Furthermore, a state court's determinations of factual issues are "presumed to be correct," and the petitioner has "the burden of rebutting the presumption of correctness by clear and convincing evidence." 28 U.S.C. § 2254(e)(1); see also Lynn v. Bliden, 443 F.3d 238, 246 (2d Cir. 2006). A state court's findings of fact will be upheld "unless objectively unreasonable in light of the evidence presented in the state court proceeding." Lynn, 443 F.3d at 246-47 (quoting Miller-El v. Cockrell, 537 U.S. 322, 340 (2003)). Thus, a federal court may overrule a state court's judgment only if "after the closest examination of the state-court judgment, a federal court is firmly convinced that a federal constitutional right has been violated." Williams, 529 U.S. at 389.
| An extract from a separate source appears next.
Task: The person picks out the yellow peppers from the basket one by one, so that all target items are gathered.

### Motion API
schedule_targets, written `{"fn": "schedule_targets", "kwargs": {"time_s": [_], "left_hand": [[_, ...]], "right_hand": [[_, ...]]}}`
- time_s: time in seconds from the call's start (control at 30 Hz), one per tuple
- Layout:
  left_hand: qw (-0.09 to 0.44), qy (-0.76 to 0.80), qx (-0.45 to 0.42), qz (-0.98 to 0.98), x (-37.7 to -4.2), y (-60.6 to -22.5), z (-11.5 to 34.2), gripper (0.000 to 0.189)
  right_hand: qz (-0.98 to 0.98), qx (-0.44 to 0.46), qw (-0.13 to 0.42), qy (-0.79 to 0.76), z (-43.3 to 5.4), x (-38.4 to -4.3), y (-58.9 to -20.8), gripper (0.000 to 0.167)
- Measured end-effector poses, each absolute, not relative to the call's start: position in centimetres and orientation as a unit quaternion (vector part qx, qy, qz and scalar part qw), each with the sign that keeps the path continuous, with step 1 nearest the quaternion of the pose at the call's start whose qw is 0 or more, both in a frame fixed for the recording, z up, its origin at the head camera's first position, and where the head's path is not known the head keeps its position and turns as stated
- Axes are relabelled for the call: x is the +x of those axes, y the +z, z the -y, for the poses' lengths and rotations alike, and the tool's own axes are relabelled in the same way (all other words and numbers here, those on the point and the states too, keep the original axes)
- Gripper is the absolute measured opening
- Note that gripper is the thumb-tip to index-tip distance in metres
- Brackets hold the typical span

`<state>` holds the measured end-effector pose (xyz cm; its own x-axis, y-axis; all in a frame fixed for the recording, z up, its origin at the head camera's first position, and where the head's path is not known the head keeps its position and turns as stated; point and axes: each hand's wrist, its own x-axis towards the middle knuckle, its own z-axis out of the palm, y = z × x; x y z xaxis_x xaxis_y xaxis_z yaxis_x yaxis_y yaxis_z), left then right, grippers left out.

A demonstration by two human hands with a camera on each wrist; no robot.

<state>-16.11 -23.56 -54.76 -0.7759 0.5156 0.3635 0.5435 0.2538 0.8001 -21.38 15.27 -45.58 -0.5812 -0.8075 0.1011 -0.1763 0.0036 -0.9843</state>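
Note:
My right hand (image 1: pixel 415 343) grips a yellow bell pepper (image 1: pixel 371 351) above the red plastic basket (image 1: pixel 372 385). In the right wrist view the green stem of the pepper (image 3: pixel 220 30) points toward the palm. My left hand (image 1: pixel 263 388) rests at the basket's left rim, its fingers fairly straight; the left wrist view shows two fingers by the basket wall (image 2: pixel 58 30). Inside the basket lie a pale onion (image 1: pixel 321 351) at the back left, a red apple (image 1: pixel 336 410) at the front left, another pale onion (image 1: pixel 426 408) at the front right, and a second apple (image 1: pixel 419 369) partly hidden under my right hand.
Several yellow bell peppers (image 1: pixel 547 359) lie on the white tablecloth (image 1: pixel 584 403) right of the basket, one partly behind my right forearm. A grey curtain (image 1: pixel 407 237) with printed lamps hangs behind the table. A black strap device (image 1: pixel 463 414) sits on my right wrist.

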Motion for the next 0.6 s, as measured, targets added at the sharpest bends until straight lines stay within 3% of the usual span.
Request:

4. Petitioner's Pro Se Status
Petitioner "bears the burden of proving by a preponderance of the evidence that his constitutional rights have been violated." Jones v. Vacco, 126 F.3d 408, 415 (2d Cir. 1997). In light of Petitioner's pro se status, the Court will construe his submissions liberally and interprets them "to raise the strongest arguments that they suggest." Kirkland v. Cablevision Sys., 760 F.3d 223, 224 (2d Cir. 2014) (per curiam) (quoting Burgos v. Hopkins, 14 F.3d 787, 790 (2d Cir. 1994)). However, a pro se petitioner is not excused "from compliance with relevant rules of procedural and substantive law." Traguth v. Zuck, 710 F.2d 90, 95 (2d Cir. 1983) (quoting Birl v. Estelle, 660 F.2d 592, 593 (5th Cir. 1981) (per curiam) (internal quotation marks omitted)).
B. Claims for Relief
Petitioner raises three claims in support of his Petition for a writ of habeas corpus: (1) his sentence was excessive; (2) he was denied due process by the "cumulative pattern of errors" in the handling of his case (i.e. the trial court's decision on his suppression motion was improper); and (3) his guilty plea was involuntary. (Pet., ECF No. 1.) All three of these claims are procedurally barred from federal habeas corpus review by independent and adequate state procedural grounds. In any event, none of Petitioner's claims present a basis for habeas corpus relief.
1. Petitioner's Guilty Plea
The Court first addresses Petitioner's claim that his guilty plea was involuntary. Petitioner asserts, as he did on direct appeal, that his plea was not given knowingly, voluntarily, and intelligently. The Appellate Division held that this claim was "unpreserved for appellate review," citing the New York State preservation statute (N.Y. C.P.L. § 470.05(2)) and cases holding that appellate challenges to the adequacy of a plea allocution must be preserved by an appropriate objection in the trial court. Persaud, 118 A.D.3d 820, 987 N.Y.S.2d 221. Indeed, "in order to preserve a challenge to the factual sufficiency of a plea allocution there must have been a motion to withdraw the plea under CPL 220.60 (3) or a motion to vacate the judgment of conviction under CPL 440.10." People v. Lopez, 71 N.Y.2d 662, 665 (1988). However, in the rare case "where the defendant's recitation of the facts underlying the crime pled to clearly casts significant doubt upon the defendant's guilt or otherwise calls into question the voluntariness of the plea, . . . the trial court has a duty to inquire further to ensure that defendant's guilty plea is knowing and voluntary. . . . Where the court fails in this duty and accepts the plea without further inquiry, the defendant may challenge the sufficiency of the allocution on direct appeal, notwithstanding that a formal postallocution motion was not made." Id. at 666.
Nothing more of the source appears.